▶ Exercise description: Could you copy exactly the lines below, beginning at the line with "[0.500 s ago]" and stopping after the line with "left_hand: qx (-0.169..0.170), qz", with no pictures?

*** Recorded information Section Begins ***

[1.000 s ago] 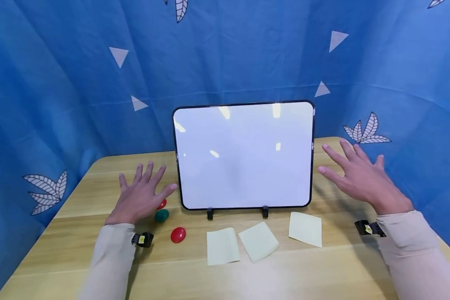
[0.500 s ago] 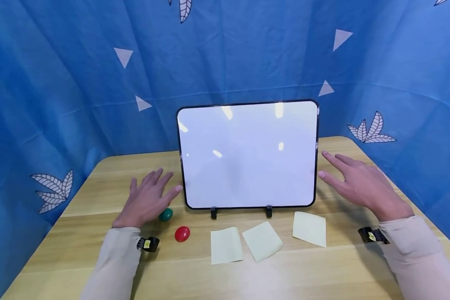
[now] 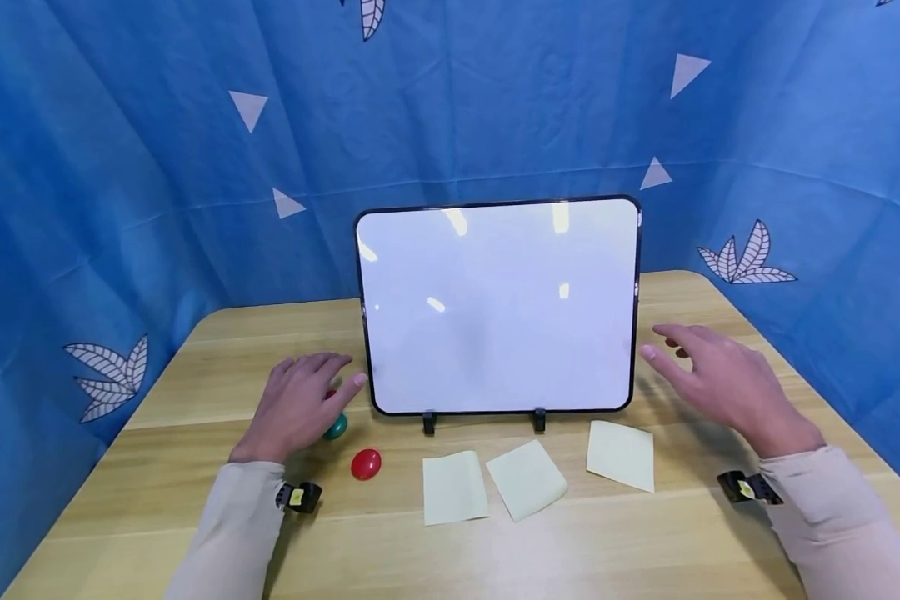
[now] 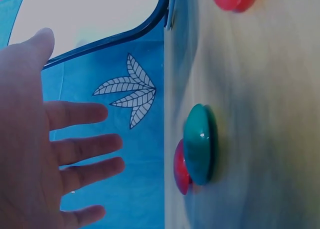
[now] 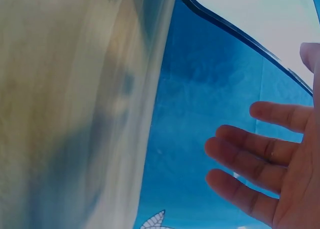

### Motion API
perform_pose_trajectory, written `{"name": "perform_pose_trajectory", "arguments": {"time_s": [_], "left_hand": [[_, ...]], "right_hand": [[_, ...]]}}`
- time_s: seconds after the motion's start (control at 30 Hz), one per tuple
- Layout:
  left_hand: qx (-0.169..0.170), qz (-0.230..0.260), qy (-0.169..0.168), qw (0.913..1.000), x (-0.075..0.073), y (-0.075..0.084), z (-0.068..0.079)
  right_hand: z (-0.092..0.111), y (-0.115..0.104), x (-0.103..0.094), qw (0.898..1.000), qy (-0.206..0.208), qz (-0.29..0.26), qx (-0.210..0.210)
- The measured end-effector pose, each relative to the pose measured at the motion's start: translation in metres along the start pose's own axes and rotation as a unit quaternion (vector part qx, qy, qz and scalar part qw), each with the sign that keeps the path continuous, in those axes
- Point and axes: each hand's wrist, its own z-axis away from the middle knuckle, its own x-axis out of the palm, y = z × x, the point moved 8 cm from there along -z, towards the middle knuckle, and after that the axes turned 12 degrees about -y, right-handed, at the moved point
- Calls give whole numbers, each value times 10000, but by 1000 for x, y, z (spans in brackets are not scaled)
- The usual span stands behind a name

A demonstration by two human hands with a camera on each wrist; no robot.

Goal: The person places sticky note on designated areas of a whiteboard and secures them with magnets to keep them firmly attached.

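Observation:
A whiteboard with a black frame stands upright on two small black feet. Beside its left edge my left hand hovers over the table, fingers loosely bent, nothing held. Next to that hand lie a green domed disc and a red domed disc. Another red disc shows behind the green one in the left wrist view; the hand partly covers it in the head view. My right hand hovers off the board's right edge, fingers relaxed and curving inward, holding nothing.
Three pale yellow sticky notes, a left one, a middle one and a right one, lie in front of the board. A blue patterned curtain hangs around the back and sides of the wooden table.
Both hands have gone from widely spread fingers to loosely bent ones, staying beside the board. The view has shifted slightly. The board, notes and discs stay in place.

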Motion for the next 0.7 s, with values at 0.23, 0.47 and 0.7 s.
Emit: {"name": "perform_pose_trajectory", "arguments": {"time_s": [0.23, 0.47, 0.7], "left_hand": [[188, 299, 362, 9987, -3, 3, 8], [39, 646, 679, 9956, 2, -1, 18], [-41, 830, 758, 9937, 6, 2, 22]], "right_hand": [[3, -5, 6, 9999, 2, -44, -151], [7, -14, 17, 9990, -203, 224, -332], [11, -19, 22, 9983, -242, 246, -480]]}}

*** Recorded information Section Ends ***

▶ Output for this task:
[0.500 s ago] 
[now] 
[now] 
[now] 

### Motion API
perform_pose_trajectory, written `{"name": "perform_pose_trajectory", "arguments": {"time_s": [_], "left_hand": [[_, ...]], "right_hand": [[_, ...]]}}`
- time_s: seconds after the motion's start (control at 30 Hz), one per tuple
- Layout:
  left_hand: qx (-0.169..0.170), qz (-0.230..0.260), qy (-0.169..0.168), qw (0.913..1.000), x (-0.075..0.073), y (-0.075..0.084), z (-0.068..0.079)

For this exercise, the answer is now complete.